When we finally dragged ourselves out of the guesthouse we went for breakfast. We wanted to try something new so we had Thosia. This is a large rice flour pancake that comes with curried dips similar to a Roti. We enjoyed it, but we both agreed that we prefer Roti. Thankfully the restaurant had nice strong coffee which gave us a much needed boost.


After breakfast we decided to go on one of the many jungle treks that are scattered throughout the highlands. We chose to walk to Robinson Falls, a waterfall that was within an hours walk but was also supposed to be one of the best. The first fifteen minutes of the walk was spent finding the jungle path, which was located off a side street from the main road. We then had to cross a bridge and follow a cobbled path for the first 100 metres or so before we were on a proper jungle trail. We should mention that just ike yesterday it has been raining pretty much all day, so alot of the path was slippery. We carried on however, getting our money's worth out of our rain macs.
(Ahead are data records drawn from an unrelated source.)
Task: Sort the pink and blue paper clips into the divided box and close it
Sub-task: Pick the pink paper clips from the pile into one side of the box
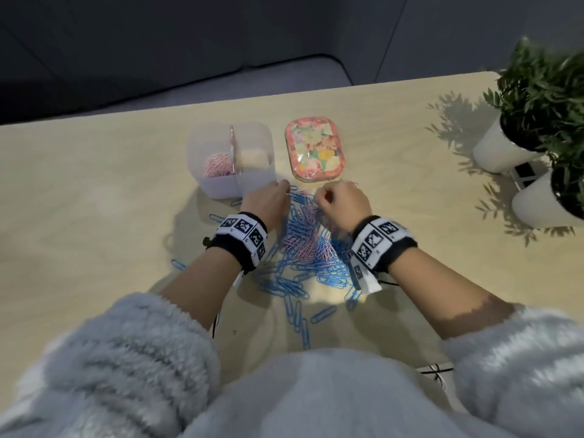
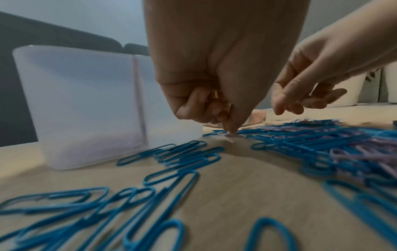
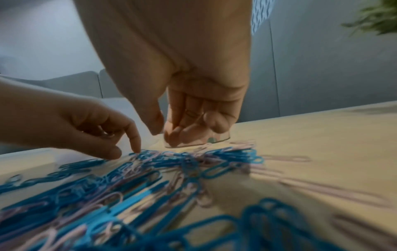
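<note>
Fuzzy grey sleeves fill the bottom of the head view, then bare forearms with black-and-white marker wristbands. Between them, mid-frame, a big messy pile of blue paper clips with pink paper clips mixed in sits on the desk, with blue strays scattered toward the lower centre.

At the far edge of the pile, the left hand has its fingers curled down, and the fingertips are pinched together right on a pale pink clip lying on the desk. The right hand, just beside it, is loosely curled over the pile with thumb and fingers close together; can't tell if it's actually holding a clip.

Past the hands, upper centre, the translucent divided box stands open: pink clips in its left compartment, right one looks empty. To its right lies the floral lid, flat on the desk. Two potted plants sit at the right edge.
</note>
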Tool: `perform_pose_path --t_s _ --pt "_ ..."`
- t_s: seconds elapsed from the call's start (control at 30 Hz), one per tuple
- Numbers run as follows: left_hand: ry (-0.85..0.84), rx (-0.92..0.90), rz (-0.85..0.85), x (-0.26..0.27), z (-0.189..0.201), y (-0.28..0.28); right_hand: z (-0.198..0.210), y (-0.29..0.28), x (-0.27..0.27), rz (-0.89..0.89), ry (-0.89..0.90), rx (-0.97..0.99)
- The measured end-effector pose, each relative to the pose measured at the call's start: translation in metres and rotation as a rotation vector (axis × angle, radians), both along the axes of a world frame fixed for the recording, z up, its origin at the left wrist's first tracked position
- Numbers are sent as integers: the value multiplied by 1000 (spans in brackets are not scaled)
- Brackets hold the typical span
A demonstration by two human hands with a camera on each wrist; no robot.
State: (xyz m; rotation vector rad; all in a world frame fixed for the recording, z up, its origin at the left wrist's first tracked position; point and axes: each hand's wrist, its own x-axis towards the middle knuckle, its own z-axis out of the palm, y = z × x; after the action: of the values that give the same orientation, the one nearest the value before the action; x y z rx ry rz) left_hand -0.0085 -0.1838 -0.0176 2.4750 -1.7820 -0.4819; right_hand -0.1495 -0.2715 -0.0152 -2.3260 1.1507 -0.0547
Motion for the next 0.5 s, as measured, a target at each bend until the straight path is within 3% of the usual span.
perform_pose_path --t_s 0.2,0.3,0.4,0.5 --pt "-123 45 -75 3 -7 -3 -10 12 28 12 150 35" --pt "-134 56 -73 5 -5 5 -15 18 21 17 11 160" --pt "66 56 13 9 -3 16 -10 17 5 -7 -274 382" --pt "485 -29 230 12 3 22 -3 -2 -15 -114 -392 578"
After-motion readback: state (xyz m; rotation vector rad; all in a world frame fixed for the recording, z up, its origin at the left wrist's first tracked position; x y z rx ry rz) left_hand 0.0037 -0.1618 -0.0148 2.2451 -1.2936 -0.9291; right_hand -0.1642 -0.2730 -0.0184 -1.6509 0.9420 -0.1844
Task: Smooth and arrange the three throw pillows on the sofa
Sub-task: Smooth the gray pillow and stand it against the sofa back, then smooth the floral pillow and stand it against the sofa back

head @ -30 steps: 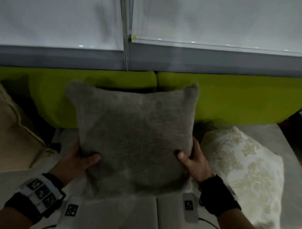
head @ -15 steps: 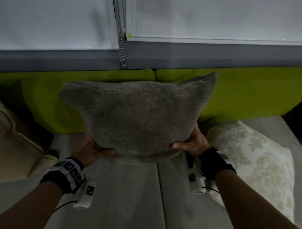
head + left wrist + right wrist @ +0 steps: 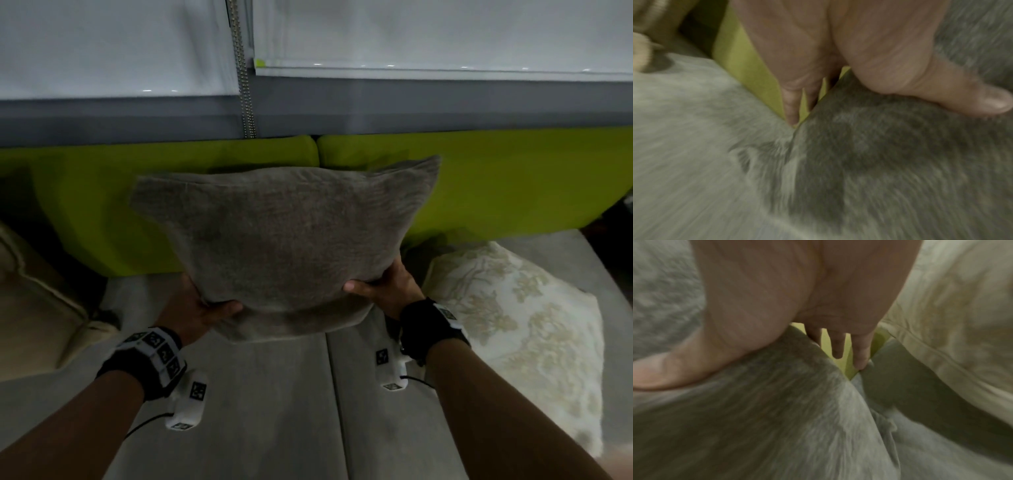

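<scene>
Up off the seat (image 3: pixel 260 394) goes the grey pillow (image 3: pixel 284 233), now held before the green back (image 3: pixel 102 205). Left hand (image 3: pixel 202 308) and right hand (image 3: pixel 387 287) grip its bottom corners. Fluffing step; next, set it upright.

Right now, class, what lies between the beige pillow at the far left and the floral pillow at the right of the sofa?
In the head view, the grey pillow, held off the grey seat by the left hand and right hand, lies between the beige pillow and floral pillow.
</scene>
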Demonstrator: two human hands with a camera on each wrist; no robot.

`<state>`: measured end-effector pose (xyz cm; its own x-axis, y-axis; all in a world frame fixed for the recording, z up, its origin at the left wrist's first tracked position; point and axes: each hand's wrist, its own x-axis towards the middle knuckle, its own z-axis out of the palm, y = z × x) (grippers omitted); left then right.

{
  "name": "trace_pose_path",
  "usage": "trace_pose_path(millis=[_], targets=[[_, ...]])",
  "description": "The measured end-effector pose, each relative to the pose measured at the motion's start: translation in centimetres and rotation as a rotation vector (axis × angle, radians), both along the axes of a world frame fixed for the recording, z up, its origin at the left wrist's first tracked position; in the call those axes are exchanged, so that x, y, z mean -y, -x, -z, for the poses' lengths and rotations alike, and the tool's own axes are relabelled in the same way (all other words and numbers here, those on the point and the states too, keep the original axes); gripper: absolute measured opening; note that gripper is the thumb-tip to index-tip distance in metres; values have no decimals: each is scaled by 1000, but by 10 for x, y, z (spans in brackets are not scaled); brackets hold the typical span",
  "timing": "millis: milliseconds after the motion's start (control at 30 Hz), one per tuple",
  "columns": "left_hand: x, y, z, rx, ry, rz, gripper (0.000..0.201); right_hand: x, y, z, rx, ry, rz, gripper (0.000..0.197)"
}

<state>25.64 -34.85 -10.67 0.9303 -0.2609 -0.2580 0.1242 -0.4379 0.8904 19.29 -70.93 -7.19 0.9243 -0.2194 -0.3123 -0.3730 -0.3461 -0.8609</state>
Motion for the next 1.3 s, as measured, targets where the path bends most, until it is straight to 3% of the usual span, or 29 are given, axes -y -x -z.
trace_pose_path(millis=[167,267,300,333,367,400,500,567,633,733,800,900,1033,1067,1167,1267,1300], targets=[[-13,27,-9,-145,69,10,127,2,37,-12,54,-20,-18,135],[-13,53,-17,-254,-77,-110,150,7,72,-17,20,32,19,138],[-11,65,-22,-311,-136,-129,136,7,85,-21,11,58,39,134],[-9,77,-24,-363,-191,-107,108,8,99,-27,2,86,57,128],[-7,93,-27,-428,-251,-40,80,10,115,-34,1,114,75,118],[-3,106,-29,-491,-326,51,65,13,129,-42,16,140,90,105],[14,129,-28,-538,-334,271,70,34,172,-62,104,214,131,69],[49,135,-32,-447,-283,338,47,60,200,-73,143,278,201,54],[97,132,-49,-302,-184,360,27,88,217,-76,171,327,315,50],[190,126,-64,-177,-86,364,25,148,248,-69,176,468,534,51],[249,122,-68,-98,-73,365,38,189,263,-55,147,567,628,57],[325,112,-70,-40,-196,340,75,241,279,-32,-54,539,749,70],[390,93,-48,-219,-339,171,124,271,286,-5,-290,138,825,99],[399,92,-40,-282,-381,155,130,272,286,4,-338,27,812,101],[417,102,-33,-424,-450,196,116,274,285,32,-359,-260,701,104],[430,114,-36,-420,-470,140,124,289,281,30,-343,-365,698,111],[432,117,-36,-409,-467,116,125,297,282,25,-343,-365,701,105]])
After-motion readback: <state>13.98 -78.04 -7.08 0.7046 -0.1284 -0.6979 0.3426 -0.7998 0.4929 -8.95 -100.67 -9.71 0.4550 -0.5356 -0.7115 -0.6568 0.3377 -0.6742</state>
We could here the waterfall almost immediately, the first part you see are similar to rapids, where the river starts to quicken downhill towards the falls. We carried on walking along the trail through quite thick jungle, until we came to the the waterfall. It was loud but was not as big as we were expecting. At this point the trail split in two, to the left dense jungle and about a 90 minute walk to a Chinese temple, to the right a steep decline, following the water that eventually lead to a power station. Not bothered about a power station we chose to go left, but we were not willing to walk 90 minutes to the Chinese Temple either as that would have meant at least two and half hour walk back to the beginning of the trail we were on. We carried on for another twenty minutes or so to see if there was another view of the falls but the trail started to deteriorate quickly and once Liam slipped we knew it was time to turn around. Our jungle trek had lasted around two hours by the time we got back to the main road.


Two things are grown in abundance in the Cameron Highlands. tea and strawberries. That led us to think that scones and tea would be great. We set off knowing of a place that we had seen earlier that claims to make homemade scones and jam, unfortunately when we arrived they didn't have any scones and would not be making anymore until later. Fed up of walking around in the rain by this point, we went back to our guesthouse to dry off.

For our last meal in the Highlands we went for curry as were disappointed by the Chinese we had last night. Liam had tandoori with naan and dips, and Chelsea had a mutton curry with rice and naan. Both were excellent. Chelsea also met a new friend, an Indian man that worked at a rival Indian restaurant, he stood proudly wearing his Manchester United cap and was constatly staring at her, he talked to her everytime we walked past. It was still early once we had eaten to so we went to a cafe that we visited on our first night here and had a drink rather than go back and sit in the guesthouse we had seen too much of already.

We both have enjoyed the Cameron Highlands but are a little disappointed by Tanah Rata, the town we have stayed in. We love the scenery and enjoyed the trek in the jungle and our day yesterday in the tea plantation, but the town has been underwhelming compared to the rest of our trip so far. We do not like how commercialised the area is and the fact that it has been raining for almost three days has not helped. We have booked ourselves on a bus tomorrow morning at 9am that will take us straight to Georgetown, Penang where will spend Christmas. We are both looking forward to that.

Posted by Chelsandliam 04:26 Archived in Malaysia Tagged malaysia cameron highlands Comments (6)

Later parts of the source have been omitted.